> **Task**: How do the lines below between the ones holding "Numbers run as" and "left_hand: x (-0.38", inclusive, read? Give them again exactly, with no other lines.

Items listed in a dataset:
===============
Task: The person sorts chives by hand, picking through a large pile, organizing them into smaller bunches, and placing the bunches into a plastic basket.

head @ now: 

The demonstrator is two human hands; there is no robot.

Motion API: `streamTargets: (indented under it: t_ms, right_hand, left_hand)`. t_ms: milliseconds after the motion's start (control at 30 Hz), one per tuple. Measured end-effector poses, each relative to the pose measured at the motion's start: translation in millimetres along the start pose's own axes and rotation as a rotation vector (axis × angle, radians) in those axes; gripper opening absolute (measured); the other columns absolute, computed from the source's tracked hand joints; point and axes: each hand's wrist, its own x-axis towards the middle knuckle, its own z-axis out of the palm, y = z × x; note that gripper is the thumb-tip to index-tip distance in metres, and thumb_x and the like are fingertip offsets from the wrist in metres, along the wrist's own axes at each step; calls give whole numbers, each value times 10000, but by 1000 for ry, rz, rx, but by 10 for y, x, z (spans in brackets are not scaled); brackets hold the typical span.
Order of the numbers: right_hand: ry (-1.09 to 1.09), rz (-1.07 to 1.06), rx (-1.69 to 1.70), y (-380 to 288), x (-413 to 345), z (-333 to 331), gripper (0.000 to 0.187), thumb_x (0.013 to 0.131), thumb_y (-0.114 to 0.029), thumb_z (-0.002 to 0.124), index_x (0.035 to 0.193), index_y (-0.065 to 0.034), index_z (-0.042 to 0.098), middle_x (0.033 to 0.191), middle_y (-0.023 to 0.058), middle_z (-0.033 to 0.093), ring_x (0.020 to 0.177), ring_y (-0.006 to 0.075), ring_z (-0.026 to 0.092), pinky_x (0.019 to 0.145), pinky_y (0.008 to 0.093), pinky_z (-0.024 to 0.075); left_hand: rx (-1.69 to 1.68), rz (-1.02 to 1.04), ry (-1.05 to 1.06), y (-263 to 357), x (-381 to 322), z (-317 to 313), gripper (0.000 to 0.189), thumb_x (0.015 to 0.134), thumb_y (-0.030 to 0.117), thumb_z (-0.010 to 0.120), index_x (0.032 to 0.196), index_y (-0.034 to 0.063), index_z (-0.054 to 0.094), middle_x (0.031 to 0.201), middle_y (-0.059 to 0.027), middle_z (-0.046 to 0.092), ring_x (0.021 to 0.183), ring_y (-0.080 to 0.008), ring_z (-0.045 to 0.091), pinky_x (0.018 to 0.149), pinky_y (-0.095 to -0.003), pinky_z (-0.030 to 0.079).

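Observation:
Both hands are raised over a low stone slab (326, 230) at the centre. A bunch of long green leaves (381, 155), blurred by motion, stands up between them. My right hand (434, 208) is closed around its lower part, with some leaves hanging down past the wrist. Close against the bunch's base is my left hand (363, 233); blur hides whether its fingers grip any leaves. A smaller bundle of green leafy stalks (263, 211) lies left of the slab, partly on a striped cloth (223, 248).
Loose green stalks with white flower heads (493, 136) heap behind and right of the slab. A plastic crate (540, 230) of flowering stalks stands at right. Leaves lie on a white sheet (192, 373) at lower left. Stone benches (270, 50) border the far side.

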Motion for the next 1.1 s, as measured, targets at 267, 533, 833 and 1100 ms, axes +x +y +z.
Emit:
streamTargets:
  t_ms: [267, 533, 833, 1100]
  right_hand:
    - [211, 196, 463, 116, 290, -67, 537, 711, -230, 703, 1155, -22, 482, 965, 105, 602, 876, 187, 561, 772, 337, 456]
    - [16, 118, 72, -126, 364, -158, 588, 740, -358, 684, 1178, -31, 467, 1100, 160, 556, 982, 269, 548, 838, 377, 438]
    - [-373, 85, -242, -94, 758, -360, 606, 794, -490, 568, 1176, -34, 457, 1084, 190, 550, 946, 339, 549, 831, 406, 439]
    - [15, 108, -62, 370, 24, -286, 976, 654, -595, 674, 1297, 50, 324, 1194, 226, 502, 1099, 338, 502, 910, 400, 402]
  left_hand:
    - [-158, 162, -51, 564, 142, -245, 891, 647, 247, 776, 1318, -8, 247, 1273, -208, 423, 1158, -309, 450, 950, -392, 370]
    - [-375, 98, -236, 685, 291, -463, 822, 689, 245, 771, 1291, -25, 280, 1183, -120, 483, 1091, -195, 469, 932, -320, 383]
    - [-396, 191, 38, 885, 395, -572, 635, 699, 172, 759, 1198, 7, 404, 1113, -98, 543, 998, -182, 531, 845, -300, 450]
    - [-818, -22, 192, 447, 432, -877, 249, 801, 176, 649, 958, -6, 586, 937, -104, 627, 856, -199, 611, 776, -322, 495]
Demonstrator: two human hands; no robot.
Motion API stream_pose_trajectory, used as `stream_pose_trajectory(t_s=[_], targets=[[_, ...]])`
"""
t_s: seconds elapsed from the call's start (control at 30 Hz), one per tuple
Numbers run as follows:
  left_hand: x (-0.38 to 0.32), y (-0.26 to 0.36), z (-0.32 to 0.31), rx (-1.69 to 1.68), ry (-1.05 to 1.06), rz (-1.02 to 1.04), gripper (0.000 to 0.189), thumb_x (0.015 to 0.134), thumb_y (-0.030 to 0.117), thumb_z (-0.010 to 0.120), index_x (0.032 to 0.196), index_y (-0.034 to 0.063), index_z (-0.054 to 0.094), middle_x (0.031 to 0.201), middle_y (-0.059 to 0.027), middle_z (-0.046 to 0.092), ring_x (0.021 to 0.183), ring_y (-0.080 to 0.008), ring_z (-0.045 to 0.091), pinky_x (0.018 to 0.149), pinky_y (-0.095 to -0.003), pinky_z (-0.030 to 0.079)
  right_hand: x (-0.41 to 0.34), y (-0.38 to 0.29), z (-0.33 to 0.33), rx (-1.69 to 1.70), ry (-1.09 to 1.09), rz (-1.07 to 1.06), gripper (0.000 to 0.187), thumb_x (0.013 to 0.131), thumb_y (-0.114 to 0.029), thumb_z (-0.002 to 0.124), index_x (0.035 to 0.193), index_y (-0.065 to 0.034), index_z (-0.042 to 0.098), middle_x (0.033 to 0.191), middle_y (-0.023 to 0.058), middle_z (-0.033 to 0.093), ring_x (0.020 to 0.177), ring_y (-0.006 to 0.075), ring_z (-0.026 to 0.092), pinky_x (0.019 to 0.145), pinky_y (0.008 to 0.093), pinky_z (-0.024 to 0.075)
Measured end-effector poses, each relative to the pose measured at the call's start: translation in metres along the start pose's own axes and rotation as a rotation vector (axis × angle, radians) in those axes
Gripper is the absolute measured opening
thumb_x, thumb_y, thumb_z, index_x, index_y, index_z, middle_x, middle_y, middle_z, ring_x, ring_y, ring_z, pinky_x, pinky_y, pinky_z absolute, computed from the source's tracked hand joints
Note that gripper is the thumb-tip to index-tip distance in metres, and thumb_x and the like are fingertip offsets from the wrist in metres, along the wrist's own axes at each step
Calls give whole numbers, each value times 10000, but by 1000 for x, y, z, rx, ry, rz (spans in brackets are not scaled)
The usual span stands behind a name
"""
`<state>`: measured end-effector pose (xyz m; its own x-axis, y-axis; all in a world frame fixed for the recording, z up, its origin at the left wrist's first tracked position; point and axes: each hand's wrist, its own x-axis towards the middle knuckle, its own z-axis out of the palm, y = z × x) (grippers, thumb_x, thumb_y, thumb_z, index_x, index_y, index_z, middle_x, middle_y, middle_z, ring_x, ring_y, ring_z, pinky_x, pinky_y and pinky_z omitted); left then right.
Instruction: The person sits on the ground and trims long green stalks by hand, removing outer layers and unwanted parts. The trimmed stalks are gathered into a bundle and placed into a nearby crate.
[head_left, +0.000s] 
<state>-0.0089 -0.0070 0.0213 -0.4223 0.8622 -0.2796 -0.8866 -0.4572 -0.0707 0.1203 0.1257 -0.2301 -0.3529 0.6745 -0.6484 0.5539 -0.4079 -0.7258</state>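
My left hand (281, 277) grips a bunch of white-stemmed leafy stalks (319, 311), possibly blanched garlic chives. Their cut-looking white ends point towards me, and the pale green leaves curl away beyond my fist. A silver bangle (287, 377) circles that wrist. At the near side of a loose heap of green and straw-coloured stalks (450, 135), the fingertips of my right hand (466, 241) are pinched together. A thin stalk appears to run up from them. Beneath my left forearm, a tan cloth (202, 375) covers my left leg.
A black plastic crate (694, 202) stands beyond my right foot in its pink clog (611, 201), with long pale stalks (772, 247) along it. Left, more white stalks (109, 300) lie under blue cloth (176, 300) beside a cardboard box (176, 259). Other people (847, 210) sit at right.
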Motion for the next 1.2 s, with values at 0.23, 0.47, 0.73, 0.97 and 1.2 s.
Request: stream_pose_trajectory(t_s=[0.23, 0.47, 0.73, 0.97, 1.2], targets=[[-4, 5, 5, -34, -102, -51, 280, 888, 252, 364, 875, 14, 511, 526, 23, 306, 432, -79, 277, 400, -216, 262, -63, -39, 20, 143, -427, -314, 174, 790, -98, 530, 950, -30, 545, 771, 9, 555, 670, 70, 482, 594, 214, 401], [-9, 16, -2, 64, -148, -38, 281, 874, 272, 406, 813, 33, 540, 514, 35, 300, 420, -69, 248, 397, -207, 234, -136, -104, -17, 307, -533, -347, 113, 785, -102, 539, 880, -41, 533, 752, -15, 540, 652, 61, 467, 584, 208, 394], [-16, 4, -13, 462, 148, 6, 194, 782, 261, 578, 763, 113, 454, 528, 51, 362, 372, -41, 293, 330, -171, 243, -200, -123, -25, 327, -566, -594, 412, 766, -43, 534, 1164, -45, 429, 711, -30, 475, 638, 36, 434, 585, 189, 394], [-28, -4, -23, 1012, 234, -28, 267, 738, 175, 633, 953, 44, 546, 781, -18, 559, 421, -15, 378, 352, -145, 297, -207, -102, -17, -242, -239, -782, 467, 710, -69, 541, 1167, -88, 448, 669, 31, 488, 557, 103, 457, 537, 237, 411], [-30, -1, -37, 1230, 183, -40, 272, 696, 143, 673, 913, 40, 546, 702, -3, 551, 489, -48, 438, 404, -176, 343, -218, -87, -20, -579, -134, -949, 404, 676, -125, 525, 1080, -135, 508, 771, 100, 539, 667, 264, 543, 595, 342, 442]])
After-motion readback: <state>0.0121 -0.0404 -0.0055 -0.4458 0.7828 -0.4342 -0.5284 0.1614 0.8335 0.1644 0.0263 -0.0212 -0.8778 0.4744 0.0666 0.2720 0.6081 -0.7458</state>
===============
> **Task response**:
Numbers run as follows:
  left_hand: x (-0.38 to 0.32), y (-0.26 to 0.36), z (-0.32 to 0.31), rx (-1.69 to 1.68), ry (-1.05 to 1.06), rz (-1.02 to 1.04), gripper (0.000 to 0.189), thumb_x (0.015 to 0.134), thumb_y (-0.030 to 0.117), thumb_z (-0.010 to 0.120), index_x (0.032 to 0.196), index_y (-0.034 to 0.063), index_z (-0.054 to 0.094), middle_x (0.031 to 0.201), middle_y (-0.059 to 0.027), middle_z (-0.046 to 0.092), ring_x (0.021 to 0.183), ring_y (-0.080 to 0.008), ring_z (-0.045 to 0.091), pinky_x (0.018 to 0.149), pinky_y (-0.095 to -0.003), pinky_z (-0.030 to 0.079)

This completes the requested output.